Your assignment:
Nothing in the data may be altered, so output all of it exactly.

● ● ● ●

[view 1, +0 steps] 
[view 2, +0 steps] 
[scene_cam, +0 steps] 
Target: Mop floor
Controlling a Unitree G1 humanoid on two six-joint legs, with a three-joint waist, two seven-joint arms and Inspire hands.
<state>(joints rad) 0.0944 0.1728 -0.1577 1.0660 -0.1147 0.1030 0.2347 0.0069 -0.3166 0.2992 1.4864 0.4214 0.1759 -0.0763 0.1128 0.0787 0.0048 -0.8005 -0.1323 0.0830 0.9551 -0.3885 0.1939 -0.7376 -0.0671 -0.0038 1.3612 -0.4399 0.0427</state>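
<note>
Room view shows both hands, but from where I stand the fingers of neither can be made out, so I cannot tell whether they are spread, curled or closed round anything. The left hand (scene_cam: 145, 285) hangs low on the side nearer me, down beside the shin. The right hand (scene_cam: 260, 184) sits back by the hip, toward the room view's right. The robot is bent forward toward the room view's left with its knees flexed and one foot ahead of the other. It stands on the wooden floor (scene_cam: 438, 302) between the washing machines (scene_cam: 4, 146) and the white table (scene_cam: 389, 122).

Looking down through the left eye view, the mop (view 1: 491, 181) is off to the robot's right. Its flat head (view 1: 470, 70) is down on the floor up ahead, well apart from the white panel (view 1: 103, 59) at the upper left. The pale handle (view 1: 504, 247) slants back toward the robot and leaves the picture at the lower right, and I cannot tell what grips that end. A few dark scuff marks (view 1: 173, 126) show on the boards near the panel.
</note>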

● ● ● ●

Solved problem:
[view 1, +0 steps] 
[view 2, +0 steps] 
[scene_cam, +0 steps] 
Target: Mop floor
Controlling a Unitree G1 humanoid on two six-joint legs, with a three-joint waist, two seven-joint arms and Inspire hands.
<state>(joints rad) 0.0944 0.1728 -0.1577 1.0660 -0.1147 0.1030 0.2347 0.0069 -0.3166 0.2992 1.4864 0.4214 0.1759 -0.0763 0.1128 0.0787 0.0048 -0.8005 -0.1323 0.0830 0.9551 -0.3885 0.1939 -0.7376 -0.0671 -0.0038 1.3612 -0.4399 0.0427</state>
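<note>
Room view shows both hands, but from where I stand the fingers of neither can be made out, so I cannot tell whether they are spread, curled or closed round anything. The left hand (scene_cam: 145, 285) hangs low on the side nearer me, down beside the shin. The right hand (scene_cam: 260, 184) sits back by the hip, toward the room view's right. The robot is bent forward toward the room view's left with its knees flexed and one foot ahead of the other. It stands on the wooden floor (scene_cam: 438, 302) between the washing machines (scene_cam: 4, 146) and the white table (scene_cam: 389, 122).

Looking down through the left eye view, the mop (view 1: 491, 181) is off to the robot's right. Its flat head (view 1: 470, 70) is down on the floor up ahead, well apart from the white panel (view 1: 103, 59) at the upper left. The pale handle (view 1: 504, 247) slants back toward the robot and leaves the picture at the lower right, and I cannot tell what grips that end. A few dark scuff marks (view 1: 173, 126) show on the boards near the panel.
</note>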

The exercise is now finished.